— ACTIVITY —
Repeat every line of the data exactly; the pictures stay out.

━━ DATA SEGMENT ━━

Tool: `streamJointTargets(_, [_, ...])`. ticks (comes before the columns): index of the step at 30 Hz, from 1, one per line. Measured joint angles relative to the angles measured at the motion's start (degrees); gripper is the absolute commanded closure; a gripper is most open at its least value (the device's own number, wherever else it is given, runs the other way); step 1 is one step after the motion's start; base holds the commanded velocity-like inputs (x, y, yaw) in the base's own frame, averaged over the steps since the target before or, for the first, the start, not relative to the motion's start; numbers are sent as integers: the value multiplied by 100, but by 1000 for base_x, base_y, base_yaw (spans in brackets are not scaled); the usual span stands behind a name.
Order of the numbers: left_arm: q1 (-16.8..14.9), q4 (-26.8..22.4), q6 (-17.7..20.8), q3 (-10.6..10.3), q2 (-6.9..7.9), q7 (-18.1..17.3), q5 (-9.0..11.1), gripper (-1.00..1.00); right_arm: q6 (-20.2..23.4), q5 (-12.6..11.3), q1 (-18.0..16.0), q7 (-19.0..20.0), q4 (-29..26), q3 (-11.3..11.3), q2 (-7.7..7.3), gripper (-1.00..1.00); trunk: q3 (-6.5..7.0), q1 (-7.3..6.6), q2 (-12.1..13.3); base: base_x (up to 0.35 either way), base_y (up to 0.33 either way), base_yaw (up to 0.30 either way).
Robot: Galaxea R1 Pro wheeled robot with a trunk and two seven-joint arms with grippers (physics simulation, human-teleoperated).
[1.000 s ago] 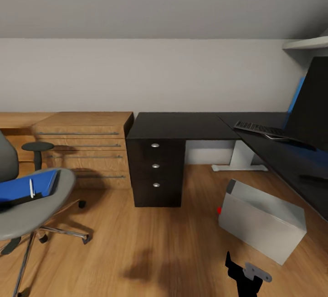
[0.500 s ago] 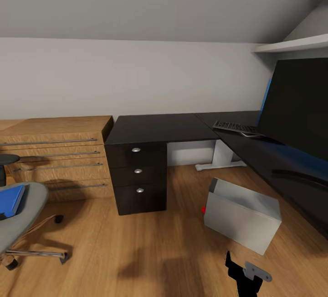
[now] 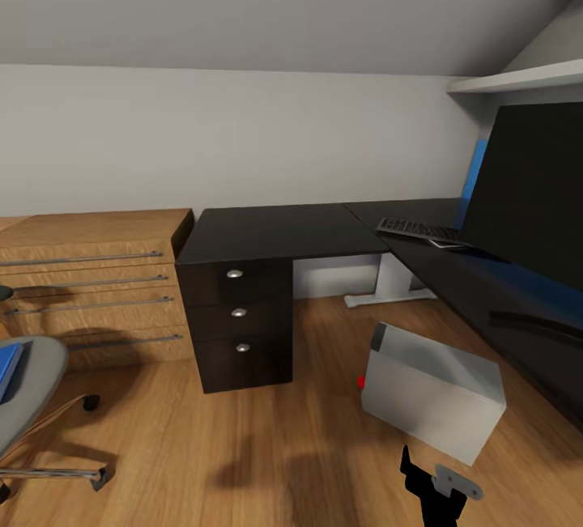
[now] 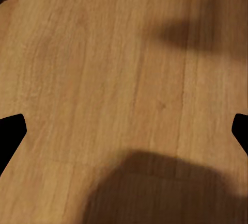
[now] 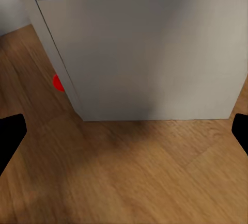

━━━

— WRITTEN RESPONSE —
Tool: `streamJointTargets(_, [_, ...])`. ticks (comes before the columns): index of the step at 30 Hz, from 1, one per line. Measured joint angles relative to the angles measured at the motion's start (degrees); gripper is the absolute commanded closure; a gripper is most open at its least value (the device's own number, wherever else it is given, runs the other way); step 1 is one step after the motion's start; base holds the commanded velocity-like inputs (x, y, yaw) in the base's own frame, averaged over the steps since the target before or, for the first, the start, not relative to the motion's start; numbers are sent as integers: the value multiplied by 100, but by 1000 for base_x, base_y, base_yaw (spans in brackets are not scaled); the usual span stands behind a name.
Order of the numbers: left_arm: q1 (-16.8..14.9), q4 (-26.8..22.4), q6 (-17.7..20.8), q3 (-10.6..10.3), q2 (-6.9..7.9), q7 (-18.1..17.3), q5 (-9.0..11.1), gripper (-1.00..1.00); right_arm: q6 (-20.2..23.4), q5 (-12.6..11.3), q1 (-18.0..16.0), q7 (-19.0..20.0), q4 (-29..26), q3 (-11.3..11.3), q2 (-7.7..7.3), gripper (-1.00..1.00); trunk: q3 (-6.5..7.0), q1 (-7.3..6.6), q2 (-12.1..13.3); base: base_x (up to 0.35 either way), base_y (up to 0.33 either way), base_yaw (up to 0.30 either way).
Robot: Galaxea R1 Pro wheeled robot with a trunk and two seven-joint arms with grippers (physics simulation, human-teleoperated).
[1.000 s ago] 
[0.500 s ago] 
[now] 
[now] 
[now] 

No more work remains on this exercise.